Your job is to return every line in the data holding the string "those".

*** Begin section ***

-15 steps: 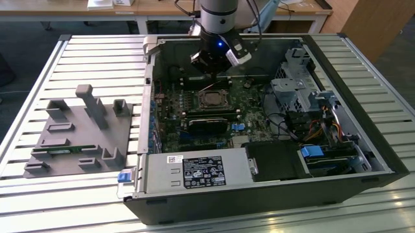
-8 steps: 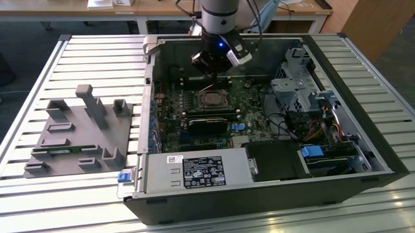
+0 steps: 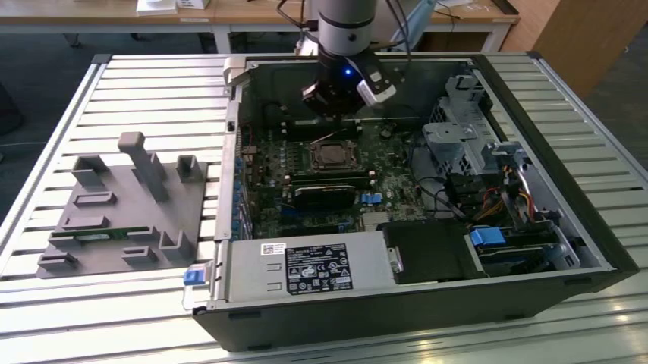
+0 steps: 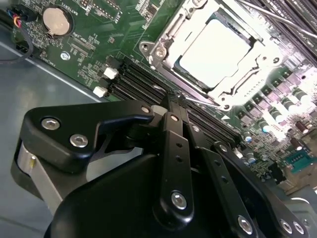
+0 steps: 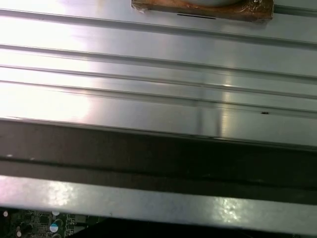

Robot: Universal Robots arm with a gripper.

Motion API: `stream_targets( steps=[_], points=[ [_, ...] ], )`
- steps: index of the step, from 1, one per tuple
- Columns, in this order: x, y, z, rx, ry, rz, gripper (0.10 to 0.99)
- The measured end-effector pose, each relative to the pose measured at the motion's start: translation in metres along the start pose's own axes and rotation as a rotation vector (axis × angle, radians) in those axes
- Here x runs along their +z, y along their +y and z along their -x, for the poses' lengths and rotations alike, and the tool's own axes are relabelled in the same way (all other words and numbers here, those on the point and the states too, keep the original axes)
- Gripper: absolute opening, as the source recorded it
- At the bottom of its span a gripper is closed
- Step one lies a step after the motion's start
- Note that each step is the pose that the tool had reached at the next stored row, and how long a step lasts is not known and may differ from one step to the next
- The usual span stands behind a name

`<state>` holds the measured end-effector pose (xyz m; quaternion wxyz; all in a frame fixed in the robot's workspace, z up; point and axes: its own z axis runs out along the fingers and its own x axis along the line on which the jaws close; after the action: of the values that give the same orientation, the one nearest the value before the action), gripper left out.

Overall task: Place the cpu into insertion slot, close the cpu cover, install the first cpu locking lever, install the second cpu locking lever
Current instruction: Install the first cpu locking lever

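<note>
The cpu lies flat in the insertion slot on the green motherboard, its silver top glaring bright. The silver cpu cover lies down around it, and the chip shows through its window. In the second wrist view my gripper is shut, with its black fingertips together at the socket's edge, right at a thin metal locking lever that runs along that side. In the exterior view the gripper hangs inside the open computer case, just behind the socket.
Long black memory slots and a coin battery lie beside the socket. A black block sits in front of it, drive cages and cables fill the exterior view's right, a power supply the front. A grey fixture stands left of the case.
</note>
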<state>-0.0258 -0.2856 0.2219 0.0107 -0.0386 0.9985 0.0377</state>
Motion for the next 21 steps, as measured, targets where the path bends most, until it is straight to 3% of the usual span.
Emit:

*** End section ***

> Result of the task:
- The measured end-effector pose, each relative to the pose measured at the motion's start: translation in metres along the start pose's own axes and rotation as a rotation vector (axis × angle, radians) in those axes
- Here x runs along their +z, y along their +y and z along their -x, for the poses' lengths and rotations alike, and the tool's own axes are relabelled in the same way (all other words and numbers here, those on the point and the states too, keep the original axes)

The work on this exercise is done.